**AIM OF THE TASK**
Starting at the line that contains "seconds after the", transcribe every remaining line of the data below exactly, and omit all pictures.

### COLLECTED MATERIAL

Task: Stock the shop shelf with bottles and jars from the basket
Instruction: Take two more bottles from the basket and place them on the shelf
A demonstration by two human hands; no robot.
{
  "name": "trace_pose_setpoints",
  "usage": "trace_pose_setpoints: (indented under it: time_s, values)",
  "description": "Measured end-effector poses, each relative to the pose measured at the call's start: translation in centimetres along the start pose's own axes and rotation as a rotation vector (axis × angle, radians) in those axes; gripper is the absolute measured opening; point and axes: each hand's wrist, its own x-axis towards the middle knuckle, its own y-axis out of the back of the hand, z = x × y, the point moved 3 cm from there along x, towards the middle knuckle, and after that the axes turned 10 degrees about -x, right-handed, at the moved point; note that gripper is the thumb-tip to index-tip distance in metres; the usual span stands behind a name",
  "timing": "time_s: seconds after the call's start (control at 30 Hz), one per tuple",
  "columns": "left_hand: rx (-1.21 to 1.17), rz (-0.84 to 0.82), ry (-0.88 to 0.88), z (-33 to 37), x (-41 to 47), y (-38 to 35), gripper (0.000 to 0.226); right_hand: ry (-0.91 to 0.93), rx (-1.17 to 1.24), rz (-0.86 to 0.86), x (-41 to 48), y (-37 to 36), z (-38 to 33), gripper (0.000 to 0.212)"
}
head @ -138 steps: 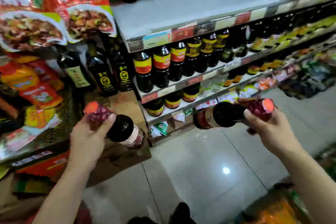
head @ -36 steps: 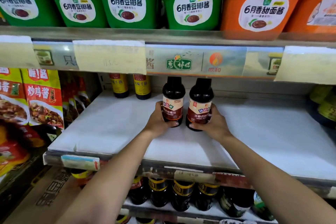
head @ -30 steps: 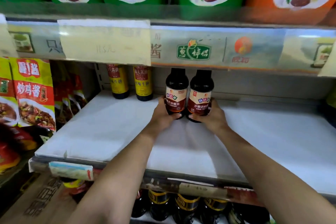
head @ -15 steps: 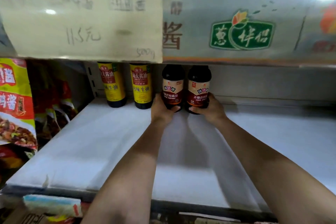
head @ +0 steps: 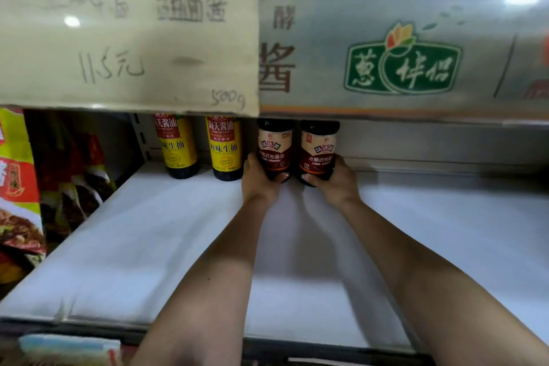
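Two dark soy sauce bottles with red and cream labels stand side by side at the back of the white shelf (head: 148,246). My left hand (head: 258,180) grips the left bottle (head: 274,144) low on its body. My right hand (head: 335,181) grips the right bottle (head: 319,145) the same way. Both bottle tops are hidden behind the edge of the shelf above. The basket is out of view.
Two yellow-labelled soy sauce bottles (head: 178,145) (head: 225,148) stand just left of mine at the back. Sauce packets (head: 17,187) hang at the far left. A handwritten price card (head: 127,38) and a branded strip (head: 401,62) front the shelf above.
Both hands have pushed the two bottles from the shelf's middle to its back, beside the yellow-labelled bottles. The camera has moved closer and lower.
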Motion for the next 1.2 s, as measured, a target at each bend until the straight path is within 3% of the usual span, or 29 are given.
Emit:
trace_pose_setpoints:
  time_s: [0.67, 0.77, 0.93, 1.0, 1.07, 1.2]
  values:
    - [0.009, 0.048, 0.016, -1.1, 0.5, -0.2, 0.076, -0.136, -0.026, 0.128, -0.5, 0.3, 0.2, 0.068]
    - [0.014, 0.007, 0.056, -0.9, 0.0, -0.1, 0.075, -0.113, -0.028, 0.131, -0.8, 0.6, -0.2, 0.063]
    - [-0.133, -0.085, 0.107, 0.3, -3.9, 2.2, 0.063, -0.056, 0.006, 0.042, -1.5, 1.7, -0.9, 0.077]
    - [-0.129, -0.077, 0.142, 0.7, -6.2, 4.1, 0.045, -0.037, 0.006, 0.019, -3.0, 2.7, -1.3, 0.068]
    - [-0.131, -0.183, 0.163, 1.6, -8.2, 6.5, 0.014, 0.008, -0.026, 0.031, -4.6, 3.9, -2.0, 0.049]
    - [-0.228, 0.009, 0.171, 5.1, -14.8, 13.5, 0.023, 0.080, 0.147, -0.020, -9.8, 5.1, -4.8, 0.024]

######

**OUTPUT OF THE EXERCISE**
  "timing": "time_s: seconds after the call's start (control at 30 Hz), one per tuple",
  "columns": "left_hand: rx (-1.21 to 1.17), rz (-0.84 to 0.82), ry (-0.88 to 0.88), z (-33 to 37), x (-41 to 47), y (-38 to 35), gripper (0.000 to 0.226); right_hand: ry (-0.91 to 0.93), rx (-1.17 to 1.24), rz (-0.86 to 0.86), x (-41 to 48), y (-37 to 36), z (-38 to 33), gripper (0.000 to 0.212)"
}
head @ -138 steps: 
head @ -36 steps: 
head @ -30 steps: 
head @ -15 steps: 
head @ +0 steps: 
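Two dark soy sauce bottles with red and cream labels stand side by side at the back of the white shelf (head: 148,246). My left hand (head: 258,180) grips the left bottle (head: 274,144) low on its body. My right hand (head: 335,181) grips the right bottle (head: 319,145) the same way. Both bottle tops are hidden behind the edge of the shelf above. The basket is out of view.
Two yellow-labelled soy sauce bottles (head: 178,145) (head: 225,148) stand just left of mine at the back. Sauce packets (head: 17,187) hang at the far left. A handwritten price card (head: 127,38) and a branded strip (head: 401,62) front the shelf above.
Both hands have pushed the two bottles from the shelf's middle to its back, beside the yellow-labelled bottles. The camera has moved closer and lower.
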Motion for the next 1.2 s, as measured, a target at each bend until the straight path is within 3% of the usual span, or 29 are given.
Emit:
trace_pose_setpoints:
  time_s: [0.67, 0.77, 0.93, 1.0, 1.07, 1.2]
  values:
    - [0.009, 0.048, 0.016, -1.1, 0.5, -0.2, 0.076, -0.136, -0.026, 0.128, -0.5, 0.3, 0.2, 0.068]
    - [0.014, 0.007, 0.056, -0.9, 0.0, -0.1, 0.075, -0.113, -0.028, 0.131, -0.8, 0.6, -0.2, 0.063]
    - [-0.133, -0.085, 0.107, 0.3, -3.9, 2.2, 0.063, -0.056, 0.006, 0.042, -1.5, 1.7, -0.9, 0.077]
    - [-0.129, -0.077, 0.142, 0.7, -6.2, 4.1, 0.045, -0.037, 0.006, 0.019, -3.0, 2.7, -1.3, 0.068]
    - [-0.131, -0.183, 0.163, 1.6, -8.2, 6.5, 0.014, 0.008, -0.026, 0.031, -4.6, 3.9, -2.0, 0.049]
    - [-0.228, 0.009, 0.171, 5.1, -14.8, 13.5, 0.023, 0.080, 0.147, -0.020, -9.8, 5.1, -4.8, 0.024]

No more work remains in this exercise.